Items from a data source

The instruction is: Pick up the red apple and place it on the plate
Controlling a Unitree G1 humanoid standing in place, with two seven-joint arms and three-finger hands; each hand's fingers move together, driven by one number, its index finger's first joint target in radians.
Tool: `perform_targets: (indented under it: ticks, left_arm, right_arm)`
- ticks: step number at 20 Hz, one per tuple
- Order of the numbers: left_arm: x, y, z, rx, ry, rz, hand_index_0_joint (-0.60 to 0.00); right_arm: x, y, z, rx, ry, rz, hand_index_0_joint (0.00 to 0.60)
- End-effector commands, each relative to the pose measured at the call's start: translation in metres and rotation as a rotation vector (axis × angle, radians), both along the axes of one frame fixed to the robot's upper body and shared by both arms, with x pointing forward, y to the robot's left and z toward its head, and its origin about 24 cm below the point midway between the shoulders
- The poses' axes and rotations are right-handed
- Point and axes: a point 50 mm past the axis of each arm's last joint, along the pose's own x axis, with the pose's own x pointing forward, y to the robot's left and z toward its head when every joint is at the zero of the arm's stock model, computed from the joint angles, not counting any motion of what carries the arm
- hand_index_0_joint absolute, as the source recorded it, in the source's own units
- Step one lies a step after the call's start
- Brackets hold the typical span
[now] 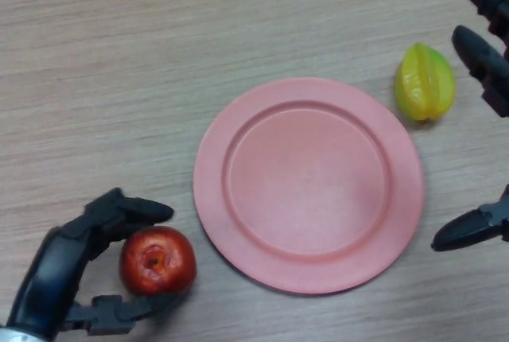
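At the bottom left, the left hand curls its fingers and thumb around the red apple, grasping it on the bench. The apple is glossy, deep red, its stem dimple facing up, just left of the pink plate. The plate's middle lies bare, with open wood beyond it. Farther right, a yellow-green starfruit sits beside the right hand, whose fingers are spread, released.
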Motion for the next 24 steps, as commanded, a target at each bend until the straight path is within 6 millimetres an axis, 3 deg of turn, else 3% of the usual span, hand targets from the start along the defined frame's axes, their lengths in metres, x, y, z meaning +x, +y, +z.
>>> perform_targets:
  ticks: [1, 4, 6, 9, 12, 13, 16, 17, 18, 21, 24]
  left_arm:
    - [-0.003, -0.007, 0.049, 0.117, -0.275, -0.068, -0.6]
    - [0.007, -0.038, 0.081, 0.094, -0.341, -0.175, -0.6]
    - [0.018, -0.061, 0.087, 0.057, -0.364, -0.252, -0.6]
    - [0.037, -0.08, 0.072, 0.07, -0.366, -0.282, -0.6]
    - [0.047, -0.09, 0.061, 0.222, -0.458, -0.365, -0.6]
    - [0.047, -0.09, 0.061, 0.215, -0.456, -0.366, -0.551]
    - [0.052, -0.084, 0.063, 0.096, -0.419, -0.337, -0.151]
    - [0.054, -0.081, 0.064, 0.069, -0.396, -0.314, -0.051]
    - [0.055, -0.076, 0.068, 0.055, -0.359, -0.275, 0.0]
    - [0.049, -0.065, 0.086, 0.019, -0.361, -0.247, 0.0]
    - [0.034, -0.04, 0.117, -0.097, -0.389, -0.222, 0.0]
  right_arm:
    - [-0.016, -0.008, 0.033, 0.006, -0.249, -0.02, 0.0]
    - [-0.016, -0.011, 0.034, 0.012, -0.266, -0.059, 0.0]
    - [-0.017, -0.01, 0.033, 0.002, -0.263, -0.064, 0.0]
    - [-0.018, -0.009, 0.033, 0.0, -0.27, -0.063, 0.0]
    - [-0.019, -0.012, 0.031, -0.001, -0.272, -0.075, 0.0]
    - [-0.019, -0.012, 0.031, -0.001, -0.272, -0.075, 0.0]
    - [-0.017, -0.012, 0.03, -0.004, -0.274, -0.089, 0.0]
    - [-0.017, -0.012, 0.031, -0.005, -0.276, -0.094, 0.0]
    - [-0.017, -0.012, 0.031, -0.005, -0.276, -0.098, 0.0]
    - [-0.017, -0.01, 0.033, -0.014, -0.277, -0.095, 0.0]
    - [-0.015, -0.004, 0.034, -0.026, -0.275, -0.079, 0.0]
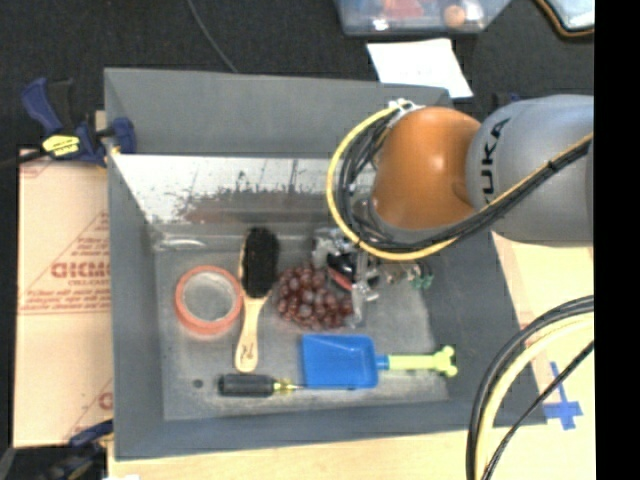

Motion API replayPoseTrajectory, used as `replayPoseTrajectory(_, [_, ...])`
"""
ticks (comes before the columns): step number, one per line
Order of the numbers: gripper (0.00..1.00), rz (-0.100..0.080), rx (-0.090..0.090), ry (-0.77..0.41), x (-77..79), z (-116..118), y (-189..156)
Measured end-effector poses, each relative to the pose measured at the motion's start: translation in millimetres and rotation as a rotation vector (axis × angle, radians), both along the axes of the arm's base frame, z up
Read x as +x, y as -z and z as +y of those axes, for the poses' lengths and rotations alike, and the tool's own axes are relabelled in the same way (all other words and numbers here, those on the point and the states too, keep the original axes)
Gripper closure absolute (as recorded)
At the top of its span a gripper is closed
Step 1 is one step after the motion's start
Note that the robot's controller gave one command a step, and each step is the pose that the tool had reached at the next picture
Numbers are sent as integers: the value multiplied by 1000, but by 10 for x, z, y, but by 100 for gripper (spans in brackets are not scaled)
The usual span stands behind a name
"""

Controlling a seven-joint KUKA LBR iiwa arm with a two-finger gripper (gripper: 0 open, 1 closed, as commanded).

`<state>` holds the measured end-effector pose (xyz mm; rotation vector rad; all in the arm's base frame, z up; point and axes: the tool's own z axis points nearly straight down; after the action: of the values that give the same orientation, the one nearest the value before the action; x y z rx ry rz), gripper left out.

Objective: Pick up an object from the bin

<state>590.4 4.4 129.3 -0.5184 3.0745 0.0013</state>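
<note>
A KUKA arm reached into the grey metal bin from the right, its gripper lowered at the upper right edge of a bunch of dark red grapes near the middle of the bin floor. The bunch lay as a low, nearly round clump, a little longer from left to right than from back to front, and no stem end could be made out to show which way it pointed. The arm's thick grey link lay across the right side of the bin, ending in a rounded orange cover ringed by looping yellow and black cables, and the wrist turned downward from there, so that the tool hung below the cover towards the floor. The cover and cables hid much of the tool, and whether it was spread or pressed together could not be told; nothing could be seen clamped in it. It appeared to touch or nearly touch the grapes' right-hand edge.

Just left of the bunch lay a hairbrush, black bristle head towards the back wall and pale wooden handle towards the front. Further left sat an orange tape ring, lying flat. In front of the grapes lay a blue scoop, its yellow-green handle pointing right, and a black-handled screwdriver lay along the front, tip towards the scoop
</note>
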Motion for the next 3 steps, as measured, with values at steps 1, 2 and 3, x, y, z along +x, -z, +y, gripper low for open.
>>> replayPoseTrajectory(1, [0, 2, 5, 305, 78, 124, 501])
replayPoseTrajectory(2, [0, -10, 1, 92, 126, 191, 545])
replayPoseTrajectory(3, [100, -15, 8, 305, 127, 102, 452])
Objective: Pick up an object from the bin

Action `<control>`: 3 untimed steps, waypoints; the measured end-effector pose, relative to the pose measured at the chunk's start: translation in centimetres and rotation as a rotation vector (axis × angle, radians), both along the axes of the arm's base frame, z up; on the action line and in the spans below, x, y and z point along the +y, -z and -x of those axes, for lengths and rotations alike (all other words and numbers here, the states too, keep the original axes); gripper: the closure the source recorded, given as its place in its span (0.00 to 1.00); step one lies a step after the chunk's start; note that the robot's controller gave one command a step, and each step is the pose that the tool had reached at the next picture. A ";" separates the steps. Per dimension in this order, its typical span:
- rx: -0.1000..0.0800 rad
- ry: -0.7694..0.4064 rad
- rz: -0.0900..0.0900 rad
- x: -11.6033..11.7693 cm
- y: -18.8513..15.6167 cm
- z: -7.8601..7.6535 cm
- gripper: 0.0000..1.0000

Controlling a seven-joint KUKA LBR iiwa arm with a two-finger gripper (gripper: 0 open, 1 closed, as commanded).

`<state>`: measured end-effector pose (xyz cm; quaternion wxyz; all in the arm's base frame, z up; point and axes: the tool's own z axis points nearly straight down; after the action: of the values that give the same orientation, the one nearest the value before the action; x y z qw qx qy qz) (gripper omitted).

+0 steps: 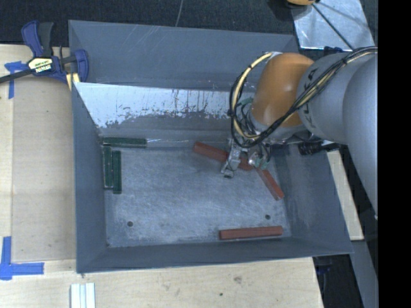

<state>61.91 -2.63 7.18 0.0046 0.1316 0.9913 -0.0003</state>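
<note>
Centrally, jaws beside red-brown bar (209, 151); green bars (113, 170) left

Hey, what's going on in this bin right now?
A robot arm reaches into the grey metal bin from the right. Its hand is down near the back of the floor, between two reddish-brown bars: a short one beside it and a slanted one on its other side. Whether it grips anything is unclear. A third reddish-brown bar lies along the near wall, and two green bars sit in the far left corner.
</note>
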 end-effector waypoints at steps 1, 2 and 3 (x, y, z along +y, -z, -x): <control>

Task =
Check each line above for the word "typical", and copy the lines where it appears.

Answer box =
- Brackets hold the typical span
Action `<control>`: 3 untimed steps, waypoints; the measured end-effector pose, relative to the pose measured at the chunk's start: translation in centimetres and rotation as a rotation vector (axis × angle, radians), both along the axes of the arm's base frame, z up; on the action line and in the spans below, x, y and z point along the +y, -z and -x of those axes, for lengths and rotations alike (all other words and numbers here, the states too, keep the original axes); gripper: the closure the source recorded, given as its place in its span (0.00 to 1.00); step one lies a step after the chunk's start; note that the robot's controller gave one command a step, and each step is the pose that the tool had reached at the next picture. A ";" separates the steps. Per dimension in this order, its typical span:

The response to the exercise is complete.